● **Instructions for the task**
Would you give the data below back exactly as it reads?

● **Supplied data**
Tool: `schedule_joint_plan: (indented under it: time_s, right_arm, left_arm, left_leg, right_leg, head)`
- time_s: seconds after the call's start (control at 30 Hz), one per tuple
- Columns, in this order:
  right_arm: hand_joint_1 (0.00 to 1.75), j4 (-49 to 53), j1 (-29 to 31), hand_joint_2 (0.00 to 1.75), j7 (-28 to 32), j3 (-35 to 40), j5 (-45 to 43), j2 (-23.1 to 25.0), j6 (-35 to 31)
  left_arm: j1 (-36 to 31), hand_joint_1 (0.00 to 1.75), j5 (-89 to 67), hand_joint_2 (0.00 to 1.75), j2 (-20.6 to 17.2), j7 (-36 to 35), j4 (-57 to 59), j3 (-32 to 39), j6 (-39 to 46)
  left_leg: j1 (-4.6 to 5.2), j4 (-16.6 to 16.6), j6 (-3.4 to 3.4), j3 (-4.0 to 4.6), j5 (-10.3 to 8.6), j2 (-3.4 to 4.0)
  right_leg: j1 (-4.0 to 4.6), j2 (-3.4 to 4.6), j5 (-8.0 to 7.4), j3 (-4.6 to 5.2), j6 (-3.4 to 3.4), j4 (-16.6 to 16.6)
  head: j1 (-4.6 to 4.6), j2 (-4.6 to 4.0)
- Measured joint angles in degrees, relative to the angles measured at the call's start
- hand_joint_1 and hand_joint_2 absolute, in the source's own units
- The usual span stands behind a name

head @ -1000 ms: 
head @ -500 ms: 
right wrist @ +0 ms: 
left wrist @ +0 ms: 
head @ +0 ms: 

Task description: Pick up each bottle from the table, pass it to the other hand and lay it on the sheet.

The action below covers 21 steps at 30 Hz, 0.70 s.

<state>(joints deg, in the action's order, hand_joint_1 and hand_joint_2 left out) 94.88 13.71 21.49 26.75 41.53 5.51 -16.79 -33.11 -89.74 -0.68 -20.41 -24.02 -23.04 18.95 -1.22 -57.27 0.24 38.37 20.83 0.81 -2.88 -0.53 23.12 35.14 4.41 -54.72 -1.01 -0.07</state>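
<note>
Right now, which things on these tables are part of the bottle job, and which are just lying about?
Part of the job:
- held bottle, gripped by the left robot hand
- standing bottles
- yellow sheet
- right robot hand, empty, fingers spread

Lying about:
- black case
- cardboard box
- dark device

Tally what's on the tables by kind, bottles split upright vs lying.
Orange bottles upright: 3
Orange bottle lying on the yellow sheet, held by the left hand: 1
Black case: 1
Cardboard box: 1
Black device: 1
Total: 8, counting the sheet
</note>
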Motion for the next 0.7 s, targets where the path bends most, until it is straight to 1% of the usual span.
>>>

● **Reply to the exercise**
Tool: `schedule_joint_plan: (indented under it: time_s, right_arm, left_arm, left_leg, right_leg, head)`
- time_s: seconds after the call's start (control at 30 Hz), one per tuple
- Columns, in this order:
  right_arm: hand_joint_1 (0.00 to 1.75), j4 (-49 to 53), j1 (-29 to 31), hand_joint_2 (0.00 to 1.75), j7 (-28 to 32), j3 (-35 to 40), j5 (-45 to 43), j2 (-23.1 to 25.0), j6 (-35 to 31)
  left_arm: j1 (-36 to 31), hand_joint_1 (0.00 to 1.75), j5 (-89 to 67), hand_joint_2 (0.00 to 1.75), j2 (-20.6 to 17.2), j7 (-36 to 35), j4 (-57 to 59), j3 (-32 to 39), j6 (-39 to 46)
  left_leg: j1 (-4.6 to 5.2), j4 (-16.6 to 16.6), j6 (-3.4 to 3.4), j3 (-4.0 to 4.6), j5 (-10.3 to 8.6), j2 (-3.4 to 4.0)
  right_leg: j1 (-4.0 to 4.6), j2 (-3.4 to 4.6), j5 (-8.0 to 7.4), j3 (-4.6 to 5.2), j6 (-3.4 to 3.4), j4 (-16.6 to 16.6)
  head: j1 (-4.6 to 4.6), j2 (-4.6 to 4.0)
- Measured joint angles in degrees, relative to the angles measured at the call's start
- hand_joint_1 and hand_joint_2 absolute, in the source's own units
- The usual span stands behind a name

head @ -1000 ms: 
head @ -500 ms: 
right wrist @ +0 ms: 
left wrist @ +0 ms: 
head @ +0 ms: 

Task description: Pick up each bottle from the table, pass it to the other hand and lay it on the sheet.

The action below covers 21 steps at 30 Hz, 0.70 s.

<state>(joints deg, in the action's order, hand_joint_1 and hand_joint_2 left out) 94.88 13.71 21.49 26.75 41.53 5.51 -16.79 -33.11 -89.74 -0.68 -20.41 -24.02 -23.04 18.95 -1.22 -57.27 0.24 38.37 20.83 0.81 -2.88 -0.53 23.12 35.14 4.41 -54.72 -1.01 -0.07</state>
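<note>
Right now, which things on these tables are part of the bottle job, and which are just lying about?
Part of the job:
- held bottle, gripped by the left robot hand
- standing bottles
- yellow sheet
- right robot hand, empty, fingers spread

Lying about:
- black case
- cardboard box
- dark device

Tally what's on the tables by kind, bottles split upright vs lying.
Orange bottles upright: 3
Orange bottle lying on the yellow sheet, held by the left hand: 1
Black case: 1
Cardboard box: 1
Black device: 1
Total: 8, counting the sheet
</note>
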Motion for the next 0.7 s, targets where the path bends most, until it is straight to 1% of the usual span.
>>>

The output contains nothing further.